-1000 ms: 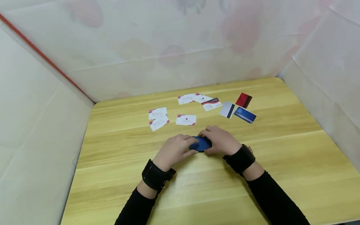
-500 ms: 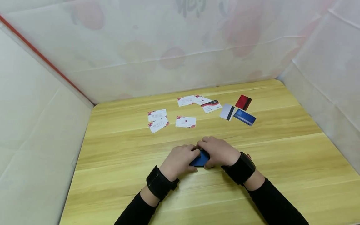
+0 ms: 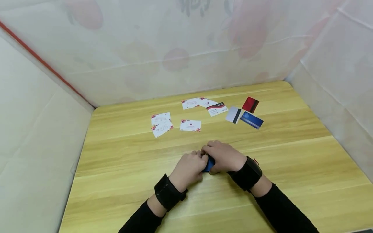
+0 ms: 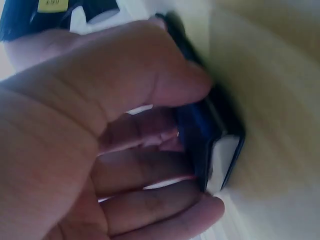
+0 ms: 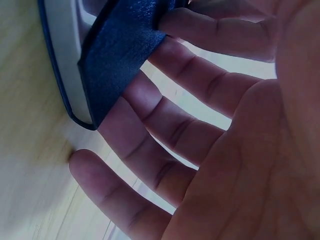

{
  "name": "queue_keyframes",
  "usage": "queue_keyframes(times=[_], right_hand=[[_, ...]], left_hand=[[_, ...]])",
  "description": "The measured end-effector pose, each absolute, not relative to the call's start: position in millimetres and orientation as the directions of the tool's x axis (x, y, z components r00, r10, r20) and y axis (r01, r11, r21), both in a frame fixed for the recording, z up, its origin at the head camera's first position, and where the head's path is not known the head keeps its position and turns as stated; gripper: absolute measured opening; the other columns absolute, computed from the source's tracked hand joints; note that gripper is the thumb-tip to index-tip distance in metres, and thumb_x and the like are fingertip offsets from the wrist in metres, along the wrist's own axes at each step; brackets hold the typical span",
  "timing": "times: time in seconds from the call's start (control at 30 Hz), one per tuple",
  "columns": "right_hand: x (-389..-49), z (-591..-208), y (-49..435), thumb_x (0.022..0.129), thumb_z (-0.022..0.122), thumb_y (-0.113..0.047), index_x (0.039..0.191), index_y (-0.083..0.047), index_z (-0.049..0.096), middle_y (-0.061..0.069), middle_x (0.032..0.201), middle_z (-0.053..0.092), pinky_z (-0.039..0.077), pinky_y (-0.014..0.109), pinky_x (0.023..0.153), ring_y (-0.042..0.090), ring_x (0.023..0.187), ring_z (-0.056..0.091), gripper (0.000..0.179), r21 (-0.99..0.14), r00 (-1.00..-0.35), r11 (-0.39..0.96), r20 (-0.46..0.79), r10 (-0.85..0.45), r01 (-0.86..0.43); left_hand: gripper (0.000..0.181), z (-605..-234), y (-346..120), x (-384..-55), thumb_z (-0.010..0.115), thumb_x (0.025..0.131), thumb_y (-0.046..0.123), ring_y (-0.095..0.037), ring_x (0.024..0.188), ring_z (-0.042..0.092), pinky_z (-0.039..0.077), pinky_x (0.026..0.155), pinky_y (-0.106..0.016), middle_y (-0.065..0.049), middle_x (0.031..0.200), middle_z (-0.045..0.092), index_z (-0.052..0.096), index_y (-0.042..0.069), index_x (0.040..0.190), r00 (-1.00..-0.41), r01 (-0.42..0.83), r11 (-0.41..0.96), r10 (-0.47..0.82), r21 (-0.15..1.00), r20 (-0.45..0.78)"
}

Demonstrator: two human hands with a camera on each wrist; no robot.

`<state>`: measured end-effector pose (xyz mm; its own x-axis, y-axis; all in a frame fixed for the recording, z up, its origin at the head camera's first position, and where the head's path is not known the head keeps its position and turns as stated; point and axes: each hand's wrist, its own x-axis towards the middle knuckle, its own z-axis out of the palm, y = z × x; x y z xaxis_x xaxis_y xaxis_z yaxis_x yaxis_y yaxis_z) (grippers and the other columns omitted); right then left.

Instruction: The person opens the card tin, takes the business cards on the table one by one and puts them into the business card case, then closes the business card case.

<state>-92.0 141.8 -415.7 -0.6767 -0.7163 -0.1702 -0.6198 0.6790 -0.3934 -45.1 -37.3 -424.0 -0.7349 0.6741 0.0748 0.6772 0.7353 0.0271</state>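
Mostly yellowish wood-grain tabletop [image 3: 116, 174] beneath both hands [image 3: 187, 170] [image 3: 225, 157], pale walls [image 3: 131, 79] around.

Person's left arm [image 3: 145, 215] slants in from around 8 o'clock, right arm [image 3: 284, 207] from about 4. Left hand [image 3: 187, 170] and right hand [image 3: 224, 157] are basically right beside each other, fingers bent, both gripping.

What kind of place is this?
It looks like a little booth, maybe set up for recording hand work, though I can't be sure. A wood-grained table has pale, creased, sheet-like walls around it, and the person wears black wrist bands.
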Motion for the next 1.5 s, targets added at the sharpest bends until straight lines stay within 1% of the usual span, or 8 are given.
queue_keyframes(times=[0.27, 0.4, 0.5, 0.63, 0.83, 1.17, 1.3, 1.5], right_hand=[[-93, -415, 140, 0.065, 0.089, -0.03, 0.105, -0.015, 0.067, -0.005, 0.089, 0.055, 0.048, 0.029, 0.067, 0.012, 0.079, 0.05, 0.048, -0.406, -0.682, 0.676, -0.157, -0.714, -0.615], [-92, -413, 139, 0.063, 0.092, -0.029, 0.105, -0.017, 0.067, -0.006, 0.091, 0.056, 0.049, 0.03, 0.069, 0.012, 0.081, 0.052, 0.051, -0.418, -0.685, 0.688, -0.188, -0.704, -0.593], [-91, -413, 139, 0.06, 0.095, -0.027, 0.107, -0.018, 0.066, -0.006, 0.094, 0.058, 0.051, 0.033, 0.073, 0.012, 0.083, 0.054, 0.056, -0.415, -0.687, 0.706, -0.226, -0.691, -0.574], [-91, -412, 139, 0.06, 0.095, -0.026, 0.11, -0.02, 0.065, -0.008, 0.097, 0.058, 0.051, 0.034, 0.078, 0.012, 0.087, 0.055, 0.058, -0.42, -0.691, 0.73, -0.275, -0.669, -0.539], [-96, -412, 143, 0.071, 0.089, -0.026, 0.11, -0.018, 0.066, -0.007, 0.095, 0.058, 0.048, 0.034, 0.077, 0.013, 0.085, 0.053, 0.045, -0.43, -0.687, 0.729, -0.282, -0.669, -0.533], [-107, -414, 152, 0.084, 0.08, -0.027, 0.103, -0.015, 0.063, -0.006, 0.079, 0.054, 0.04, 0.03, 0.062, 0.013, 0.069, 0.048, 0.028, -0.397, -0.717, 0.745, -0.251, -0.65, -0.536], [-110, -415, 153, 0.085, 0.079, -0.031, 0.124, -0.013, 0.062, -0.002, 0.086, 0.062, 0.046, 0.031, 0.063, 0.012, 0.071, 0.053, 0.046, -0.379, -0.751, 0.769, -0.234, -0.617, -0.514], [-109, -417, 152, 0.085, 0.079, -0.034, 0.139, -0.019, 0.056, 0.003, 0.105, 0.066, 0.051, 0.035, 0.067, 0.014, 0.081, 0.059, 0.06, -0.362, -0.768, 0.783, -0.224, -0.6, -0.506]], left_hand=[[0.043, -423, -27, -37, 0.078, 0.078, 0.021, -0.018, 0.078, 0.058, 0.053, 0.057, -0.025, -0.011, 0.097, 0.064, 0.065, 0.006, 0.115, -0.757, 0.649, 0.76, 0.65, -0.031, 0.068], [0.025, -423, -28, -39, 0.069, 0.082, 0.015, -0.016, 0.068, 0.059, 0.052, 0.055, -0.025, -0.006, 0.084, 0.064, 0.066, 0.007, 0.105, -0.749, 0.657, 0.754, 0.655, -0.018, 0.099], [0.015, -422, -34, -45, 0.063, 0.082, 0.009, -0.011, 0.06, 0.059, 0.051, 0.054, -0.026, 0.001, 0.073, 0.062, 0.064, 0.009, 0.097, -0.745, 0.666, 0.745, 0.659, 0.048, 0.106], [0.025, -417, -46, -52, 0.062, 0.082, 0.007, -0.008, 0.057, 0.054, 0.047, 0.053, -0.025, 0.004, 0.07, 0.058, 0.059, 0.01, 0.106, -0.739, 0.667, 0.719, 0.672, 0.195, 0.052], [0.018, -413, -66, -66, 0.063, 0.096, 0.01, -0.007, 0.055, 0.046, 0.04, 0.055, -0.021, 0.006, 0.067, 0.054, 0.052, 0.017, 0.109, -0.765, 0.611, 0.679, 0.638, 0.407, 0.085], [0.021, -415, -81, -79, 0.073, 0.091, 0.01, -0.012, 0.07, 0.062, 0.053, 0.064, -0.028, 0.002, 0.104, 0.067, 0.064, 0.016, 0.109, -0.802, 0.595, 0.7, 0.546, 0.394, 0.242], [0.03, -416, -84, -80, 0.075, 0.091, 0.023, -0.016, 0.078, 0.068, 0.056, 0.067, -0.032, -0.001, 0.114, 0.069, 0.069, 0.014, 0.119, -0.826, 0.561, 0.749, 0.537, 0.351, 0.174], [0.06, -420, -85, -80, 0.069, 0.09, 0.052, -0.026, 0.114, 0.062, 0.056, 0.088, -0.041, -0.007, 0.134, 0.061, 0.064, 0.011, 0.134, -0.847, 0.494, 0.808, 0.531, 0.321, -0.034]])
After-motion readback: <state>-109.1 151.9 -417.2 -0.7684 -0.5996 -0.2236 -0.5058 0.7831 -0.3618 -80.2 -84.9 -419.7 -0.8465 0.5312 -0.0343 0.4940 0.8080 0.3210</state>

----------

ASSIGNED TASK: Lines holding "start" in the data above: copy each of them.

WRITTEN ANSWER:
  "description": "The measured end-effector pose, each absolute, not relative to the call's start: position in millimetres and orientation as the directions of the tool's x axis (x, y, z components r00, r10, r20) and y axis (r01, r11, r21), both in a frame fixed for the recording, z up, its origin at the head camera's first position, and where the head's path is not known the head keeps its position and turns as stated; gripper: absolute measured opening; the other columns absolute, computed from the source's tracked hand joints; note that gripper is the thumb-tip to index-tip distance in metres, and thumb_x and the like are fingertip offsets from the wrist in metres, along the wrist's own axes at each step; brackets hold the typical span",
  "timing": "times: time in seconds from the call's start (control at 30 Hz), one per tuple",

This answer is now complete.